Tetapi saya merasakan betul posisi Jokowi sebagai seorang politisi bahwa tidak semudah itu dia mengatakan ya atau tidak dan setuju atau tidak setuju. Pertimbangan politisi (apalagi jelas pilpres 2019) bukan sekedar menunjukan sikap tetapi ada opsi yang sangat perlu dipertimbangkan. Jokowi tahu kalau kasus Meiliana merupakan kasus yang sangat sensitif. Terlebih dalam kasus ini mudah sekali bagi kita membedakan mana yang pro dan mana yang kontra.

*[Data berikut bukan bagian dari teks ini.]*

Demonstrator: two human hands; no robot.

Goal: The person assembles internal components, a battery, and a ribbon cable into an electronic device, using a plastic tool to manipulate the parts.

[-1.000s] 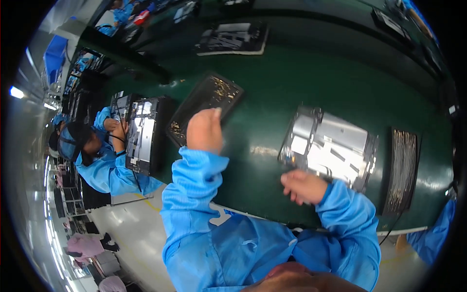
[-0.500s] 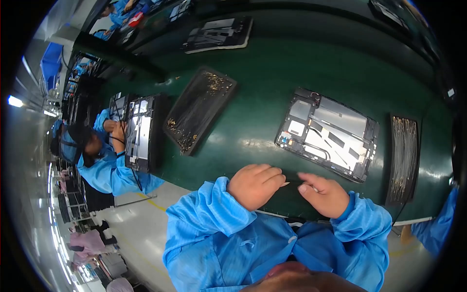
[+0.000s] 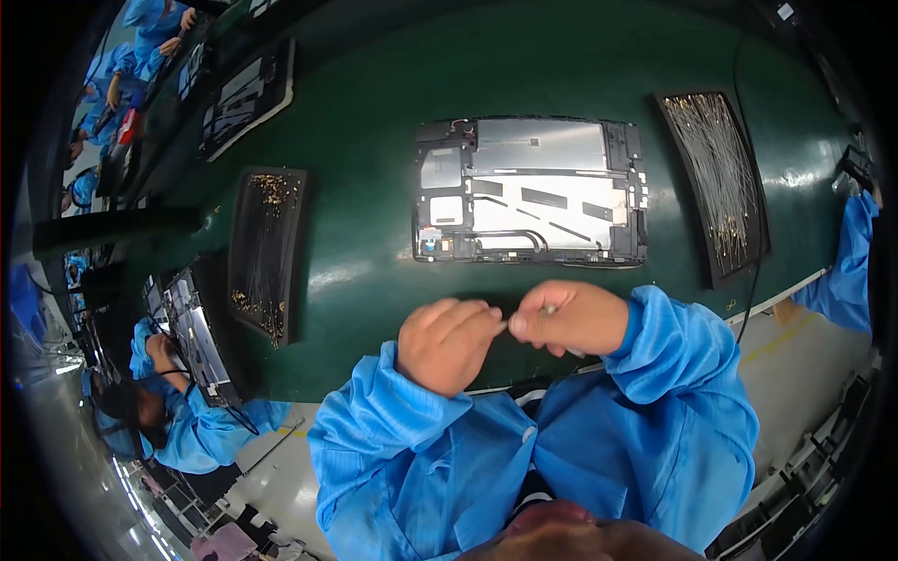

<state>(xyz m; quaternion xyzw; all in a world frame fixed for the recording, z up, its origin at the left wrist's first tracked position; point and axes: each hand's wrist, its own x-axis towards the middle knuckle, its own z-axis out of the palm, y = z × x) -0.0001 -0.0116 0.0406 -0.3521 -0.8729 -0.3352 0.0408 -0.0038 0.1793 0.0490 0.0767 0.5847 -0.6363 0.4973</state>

Mereka yang kontra terhadap protes Meiliana terhadap toa mesjid adalah mereka yang selama ini berada di kubu oposisi. PKS dalam hal ini jadi wajah utama dalam menyuarakan ‘islam sedang dizolimi’ sehingga pihak mereka akan mengungkapkan suara yang sama dalam menanggapi kasus Meiliana. Mereka adalah pihak yang paling senang melihat Meiliana di penjara karena dianggap jadi aktor antagonis yang memusuhi islam.
Ketika seorans aktivis HAM tersebut menuntut Jokowi membuat sikap atau menyatakan pendapatnya tentang kasus Meiliana maka oposisi akan menggoreng omongan Jokowi itu serenyah-renyahnya. Dan sudah tentu Jokowi akan di imprementasikan kembali sebagai anti islam karena dianggap membela sang ‘penista’ toa mesjid. Oleh sebab itu Sikap netral Presiden menurut saya menjadi hal yang baik.
Dalam kasus diatas merupakan salah satu contoh bagaimana saya menulis salah aktor-aktor politik di lapangan. Setiap menulis soal politik, saya tidak berusaha memahaminya dari sudut pandang ideal politik. Tapi enggunakan kacamata politisi dengan segala pertimbangan politiknya.
Setiap orang mungkin punya gaya yang berbeda dalam menulis politik. Meski begitu, saya yakin esensi yang disampaikan punya tujuan yang sama: mengomentari tingkah-laku para pemeran drama politik. Ini sama seperti kita mengomentari publik figur atau artis di televisi. Perbedaannya kalau artis, masalahnya selalu berkutat di kehidupan pribadi, sedangkan para politisi kalau sudah tersangkut masalah, yang kena getahnya rakyat indonesia sendiri. Apalagi masalahnya tidak jauh-jauh dari korupsi dan memenuhi syahwat istri.